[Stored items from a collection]

• • • • •

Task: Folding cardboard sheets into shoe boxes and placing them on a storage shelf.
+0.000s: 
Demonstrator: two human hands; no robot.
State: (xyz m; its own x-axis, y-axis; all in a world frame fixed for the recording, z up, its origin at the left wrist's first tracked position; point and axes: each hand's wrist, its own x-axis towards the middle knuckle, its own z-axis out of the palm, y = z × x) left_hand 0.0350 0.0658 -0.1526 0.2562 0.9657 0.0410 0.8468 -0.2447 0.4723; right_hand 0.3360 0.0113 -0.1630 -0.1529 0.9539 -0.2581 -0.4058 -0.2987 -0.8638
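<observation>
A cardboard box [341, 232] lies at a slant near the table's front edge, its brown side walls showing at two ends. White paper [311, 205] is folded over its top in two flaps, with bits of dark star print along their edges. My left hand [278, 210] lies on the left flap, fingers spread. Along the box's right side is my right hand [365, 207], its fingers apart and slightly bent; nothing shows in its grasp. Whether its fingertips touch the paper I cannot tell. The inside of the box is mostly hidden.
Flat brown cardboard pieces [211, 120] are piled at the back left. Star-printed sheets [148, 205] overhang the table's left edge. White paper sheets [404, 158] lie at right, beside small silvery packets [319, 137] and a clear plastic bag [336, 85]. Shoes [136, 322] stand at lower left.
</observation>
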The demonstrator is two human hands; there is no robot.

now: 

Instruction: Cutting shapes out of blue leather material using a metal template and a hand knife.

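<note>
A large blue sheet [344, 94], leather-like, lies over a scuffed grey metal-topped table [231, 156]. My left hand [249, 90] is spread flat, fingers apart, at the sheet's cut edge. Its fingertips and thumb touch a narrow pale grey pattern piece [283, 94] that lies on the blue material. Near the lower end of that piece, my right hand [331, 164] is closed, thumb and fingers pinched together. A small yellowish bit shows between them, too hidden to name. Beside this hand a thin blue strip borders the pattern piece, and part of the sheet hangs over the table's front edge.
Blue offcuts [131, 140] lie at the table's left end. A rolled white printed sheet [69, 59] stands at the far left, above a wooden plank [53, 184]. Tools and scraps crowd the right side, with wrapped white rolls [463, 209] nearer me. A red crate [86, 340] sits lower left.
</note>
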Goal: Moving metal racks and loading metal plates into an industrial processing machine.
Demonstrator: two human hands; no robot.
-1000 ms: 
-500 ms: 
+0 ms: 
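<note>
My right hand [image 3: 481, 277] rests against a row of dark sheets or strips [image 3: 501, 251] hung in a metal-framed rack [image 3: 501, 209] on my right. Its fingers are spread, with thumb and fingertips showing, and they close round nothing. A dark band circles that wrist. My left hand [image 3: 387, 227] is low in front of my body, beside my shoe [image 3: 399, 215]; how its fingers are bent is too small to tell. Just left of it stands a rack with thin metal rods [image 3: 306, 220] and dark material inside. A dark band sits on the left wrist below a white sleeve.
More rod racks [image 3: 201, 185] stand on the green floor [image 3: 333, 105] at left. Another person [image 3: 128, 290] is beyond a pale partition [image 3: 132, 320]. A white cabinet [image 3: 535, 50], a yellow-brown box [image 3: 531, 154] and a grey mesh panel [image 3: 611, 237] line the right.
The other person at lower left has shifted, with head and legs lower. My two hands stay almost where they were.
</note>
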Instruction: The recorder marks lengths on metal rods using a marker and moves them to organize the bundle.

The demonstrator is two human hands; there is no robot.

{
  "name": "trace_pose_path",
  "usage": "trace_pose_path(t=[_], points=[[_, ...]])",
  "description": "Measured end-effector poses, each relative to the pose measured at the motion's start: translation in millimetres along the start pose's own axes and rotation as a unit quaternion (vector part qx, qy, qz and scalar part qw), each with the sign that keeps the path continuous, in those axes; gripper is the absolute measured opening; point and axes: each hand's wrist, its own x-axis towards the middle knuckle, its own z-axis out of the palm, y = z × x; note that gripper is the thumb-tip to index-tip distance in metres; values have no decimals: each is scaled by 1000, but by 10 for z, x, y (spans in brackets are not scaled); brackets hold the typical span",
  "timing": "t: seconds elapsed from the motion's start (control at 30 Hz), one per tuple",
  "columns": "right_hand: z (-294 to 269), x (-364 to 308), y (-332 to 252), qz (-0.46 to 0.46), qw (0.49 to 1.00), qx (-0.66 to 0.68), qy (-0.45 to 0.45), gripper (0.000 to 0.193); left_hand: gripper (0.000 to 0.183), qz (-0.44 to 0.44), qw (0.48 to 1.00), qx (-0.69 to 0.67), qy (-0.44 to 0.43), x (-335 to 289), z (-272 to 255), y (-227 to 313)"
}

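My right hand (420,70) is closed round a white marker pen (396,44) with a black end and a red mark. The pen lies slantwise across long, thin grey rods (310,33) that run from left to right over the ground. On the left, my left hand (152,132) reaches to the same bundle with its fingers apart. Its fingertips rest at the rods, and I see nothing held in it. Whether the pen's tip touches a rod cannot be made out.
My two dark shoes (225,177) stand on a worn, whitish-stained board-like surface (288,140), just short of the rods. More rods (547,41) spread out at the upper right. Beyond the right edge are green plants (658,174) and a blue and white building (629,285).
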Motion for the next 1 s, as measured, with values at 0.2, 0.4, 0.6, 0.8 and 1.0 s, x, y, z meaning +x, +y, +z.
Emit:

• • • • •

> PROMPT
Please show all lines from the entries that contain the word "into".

> EXERCISE SOLUTION
Task: Folding cardboard sheets into shoe boxes and placing them on a storage shelf.
Goal: Moving metal racks and loading metal plates into an industrial processing machine.

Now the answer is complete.